* **TASK INSTRUCTIONS**: Reproduce the listing below exactly, from its first line down to and including the line with "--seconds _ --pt".

* **INFORMATION SUPPLIED**:

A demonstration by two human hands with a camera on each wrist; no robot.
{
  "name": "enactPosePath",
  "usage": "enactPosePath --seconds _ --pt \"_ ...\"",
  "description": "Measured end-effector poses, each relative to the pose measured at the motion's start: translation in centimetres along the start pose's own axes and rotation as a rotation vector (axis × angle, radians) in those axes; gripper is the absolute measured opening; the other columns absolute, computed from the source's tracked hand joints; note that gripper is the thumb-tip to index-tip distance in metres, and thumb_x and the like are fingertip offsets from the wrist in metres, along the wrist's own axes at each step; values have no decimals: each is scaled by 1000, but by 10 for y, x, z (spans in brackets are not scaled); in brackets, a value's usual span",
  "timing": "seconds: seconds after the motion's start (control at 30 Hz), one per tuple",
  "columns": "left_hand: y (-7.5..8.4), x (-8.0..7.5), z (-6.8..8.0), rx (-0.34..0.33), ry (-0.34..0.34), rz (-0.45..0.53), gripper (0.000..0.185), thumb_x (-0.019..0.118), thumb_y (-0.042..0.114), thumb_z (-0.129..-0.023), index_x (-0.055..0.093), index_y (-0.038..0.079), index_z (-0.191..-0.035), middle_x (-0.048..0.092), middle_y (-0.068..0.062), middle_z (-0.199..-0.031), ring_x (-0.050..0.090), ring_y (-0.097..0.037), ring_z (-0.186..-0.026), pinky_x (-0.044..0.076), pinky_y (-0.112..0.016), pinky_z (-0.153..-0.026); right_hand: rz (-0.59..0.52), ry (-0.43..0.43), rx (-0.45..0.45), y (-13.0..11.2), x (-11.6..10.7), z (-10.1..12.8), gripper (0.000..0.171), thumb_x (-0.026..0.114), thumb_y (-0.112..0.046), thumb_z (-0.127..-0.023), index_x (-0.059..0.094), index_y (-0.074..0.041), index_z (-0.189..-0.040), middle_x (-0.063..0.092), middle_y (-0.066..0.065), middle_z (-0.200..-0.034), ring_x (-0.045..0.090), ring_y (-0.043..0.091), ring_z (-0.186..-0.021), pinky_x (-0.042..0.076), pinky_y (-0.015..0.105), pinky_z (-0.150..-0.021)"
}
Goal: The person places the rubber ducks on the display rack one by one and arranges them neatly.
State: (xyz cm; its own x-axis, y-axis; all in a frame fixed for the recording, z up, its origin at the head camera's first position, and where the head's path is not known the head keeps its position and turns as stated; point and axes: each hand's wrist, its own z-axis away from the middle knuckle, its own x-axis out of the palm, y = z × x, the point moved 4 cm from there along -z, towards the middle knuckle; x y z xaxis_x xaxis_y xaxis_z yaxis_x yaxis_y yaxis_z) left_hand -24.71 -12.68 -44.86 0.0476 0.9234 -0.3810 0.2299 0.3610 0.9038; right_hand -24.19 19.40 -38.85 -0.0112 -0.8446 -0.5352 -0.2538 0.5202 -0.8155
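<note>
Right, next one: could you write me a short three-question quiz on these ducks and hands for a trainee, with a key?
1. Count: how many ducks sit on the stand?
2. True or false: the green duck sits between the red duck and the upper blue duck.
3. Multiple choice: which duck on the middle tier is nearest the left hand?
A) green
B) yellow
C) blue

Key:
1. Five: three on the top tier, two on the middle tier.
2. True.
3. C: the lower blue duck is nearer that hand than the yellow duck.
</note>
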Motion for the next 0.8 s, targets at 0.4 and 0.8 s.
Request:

* **SOLUTION BELOW**:
A demonstration by two human hands with a camera on each wrist; no robot.
{
  "name": "enactPosePath",
  "usage": "enactPosePath --seconds _ --pt \"_ ...\"",

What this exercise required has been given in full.